(Problem description)
Output every line of the data exactly as it appears.

(Data below)
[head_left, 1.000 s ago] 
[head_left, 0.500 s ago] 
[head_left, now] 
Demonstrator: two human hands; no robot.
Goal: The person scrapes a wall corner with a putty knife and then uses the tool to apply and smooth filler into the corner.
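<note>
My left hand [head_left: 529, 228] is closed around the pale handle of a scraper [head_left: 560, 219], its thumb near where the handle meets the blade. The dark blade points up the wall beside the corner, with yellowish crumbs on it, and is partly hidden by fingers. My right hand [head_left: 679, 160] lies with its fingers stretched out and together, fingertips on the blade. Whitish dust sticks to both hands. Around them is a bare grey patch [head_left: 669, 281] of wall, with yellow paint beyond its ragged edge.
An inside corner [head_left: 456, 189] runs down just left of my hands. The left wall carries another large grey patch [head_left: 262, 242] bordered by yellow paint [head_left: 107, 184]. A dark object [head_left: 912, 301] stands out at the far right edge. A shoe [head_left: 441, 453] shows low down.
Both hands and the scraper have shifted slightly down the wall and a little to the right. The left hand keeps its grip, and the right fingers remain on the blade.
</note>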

(Answer for the task)
[head_left, 1.000 s ago] 
[head_left, 0.500 s ago] 
[head_left, now] 
Demonstrator: two human hands; no robot.
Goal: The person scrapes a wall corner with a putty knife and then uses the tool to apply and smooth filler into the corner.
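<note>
My left hand [head_left: 529, 228] is closed around the pale handle of a scraper [head_left: 560, 219], its thumb near where the handle meets the blade. The dark blade points up the wall beside the corner, with yellowish crumbs on it, and is partly hidden by fingers. My right hand [head_left: 679, 160] lies with its fingers stretched out and together, fingertips on the blade. Whitish dust sticks to both hands. Around them is a bare grey patch [head_left: 669, 281] of wall, with yellow paint beyond its ragged edge.
An inside corner [head_left: 456, 189] runs down just left of my hands. The left wall carries another large grey patch [head_left: 262, 242] bordered by yellow paint [head_left: 107, 184]. A dark object [head_left: 912, 301] stands out at the far right edge. A shoe [head_left: 441, 453] shows low down.
Both hands and the scraper have shifted slightly down the wall and a little to the right. The left hand keeps its grip, and the right fingers remain on the blade.
</note>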

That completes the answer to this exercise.